Migration : la situation à Sebta continue à inquiéter Bruxelles

La situation migratoire à Sebta continue de peser sur le débat européen. Malgré le recul des arrivées irrégulières, les événements survenus fin juillet restent très présents dans les discussions sur la politique migratoire de l’Union européenne.

Le commissaire européen à la Migration, Magnus Brunner, estime que les images diffusées depuis Sebta ont eu un impact politique dépassant largement la situation observée sur le terrain. Il a notamment établi un lien entre leur diffusion et la progression du soutien aux formations d’extrême droite en Europe.

Plus de 72 000 personnes venues du Maroc avaient franchi la frontière à la fin du mois de juillet. La majorité a depuis quitté Sebta. Les estimations communiquées par les autorités espagnoles font état de plusieurs milliers de migrants toujours présents sur place, parmi lesquels figurent également des mineurs.

Magnus Brunner a souligné le décalage entre ces événements et l’évolution générale des flux migratoires vers l’Europe. Selon lui, la baisse des arrivées irrégulières et les résultats obtenus par les politiques mises en œuvre sont relégués au second plan par les images provenant de Sebta.

Le commissaire européen considère également que cette situation nourrit politiquement l’extrême droite. Il défend dans ce contexte une accélération des retours afin, selon ses propres termes, de montrer que les autorités conservent la maîtrise de la situation.

Ces déclarations interviennent alors que Bruxelles travaille sur ses dispositifs face aux arrivées massives. Ursula von der Leyen a proposé mercredi la création d’un cadre d’urgence destiné aux mouvements migratoires que la présidente de la Commission européenne qualifie d’« orchestrés et instrumentalisés ». Magnus Brunner a indiqué que le sujet devait être examiné lors d’une prochaine réunion du Conseil européen, tout en appelant en priorité à appliquer les mécanismes déjà adoptés.

À Sebta, les autorités espagnoles ont parallèlement engagé vendredi matin une opération destinée à transférer des migrants installés sur les plages vers des structures temporaires.
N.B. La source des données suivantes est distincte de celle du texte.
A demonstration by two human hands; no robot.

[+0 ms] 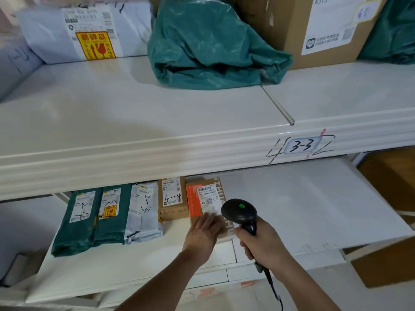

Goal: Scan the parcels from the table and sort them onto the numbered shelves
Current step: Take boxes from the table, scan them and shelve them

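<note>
The fingers (210, 223) of the left hand (203, 235) lie straight and flat on the near end of a brown box (207, 209), pressing it down onto the lower shelf (303, 212), probably so it keeps still while its label is read. The right hand (261, 242) has its fingers wrapped round the handle of a black scanner (239, 213), whose head hangs just over the white label (207, 197) on top of the box; a green light shows on the scanner's back, and its cable trails down past the wrist.

The box sits at the right end of a row of parcels on that shelf: a small brown box marked 4-4 (172, 198) just to its left, then a grey bag (143, 214) and two green bags (89, 216), all lying label-up so the written numbers can be read. To the right of the box the shelf is bare.

The shelf above carries a tag reading 3-3 (302, 145) on its front edge, and farther back hold a crumpled green bag (208, 48), a white parcel with a yellow fragile sticker (89, 32) and a large carton (314, 28).

I judge that this parcel is being scanned in its place on the shelf.
</note>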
Des unités anti-émeute et des militaires espagnols ont participé au dispositif lancé peu avant 7 heures.

De nouveaux hébergements ont été aménagés dans le port avec une capacité annoncée de 1 700 places. Selon une ONG locale, environ 4 000 personnes restaient toutefois sans abri.

Des hommes ont été conduits par petits groupes depuis la plage d’El Trampolin jusqu’aux installations portuaires sous escorte policière. Des tensions ont éclaté pendant l’opération. D’après des images diffusées par la télévision publique espagnole TVE, la police a utilisé des balles en caoutchouc tirées en l’air et des matraques avant que le calme ne revienne et que les transferts puissent reprendre.

Les structures temporaires étant réservées aux hommes adultes, les mineurs sont dirigés vers des lieux d’accueil distincts. La majorité des personnes concernées sont des hommes et de jeunes garçons.

Des responsables d’ONG interrogés par Reuters ont critiqué les délais pris pour mettre à disposition des solutions d’hébergement et jugent les capacités actuelles insuffisantes pour accueillir l’ensemble des personnes concernées. Deux d’entre eux estiment également que les autorités espagnoles pourraient compter sur des retours volontaires vers le Maroc.

La question migratoire reste particulièrement sensible au sein de l’Union européenne. Depuis les arrivées massives enregistrées en 2015, plusieurs États membres ont renforcé leurs politiques de contrôle des frontières, de dissuasion et de retour des personnes en situation irrégulière.

Magnus Brunner a par ailleurs défendu les échanges facilités par la Commission européenne entre des États membres et des responsables talibans au sujet du retour en Afghanistan d’Afghans condamnés pour des crimes en Europe. Des organisations de défense des droits humains contestent cette démarche et mettent en garde contre les risques auxquels pourraient être exposées les personnes renvoyées. Le commissaire européen affirme pour sa part placer la sécurité des citoyens européens au premier plan.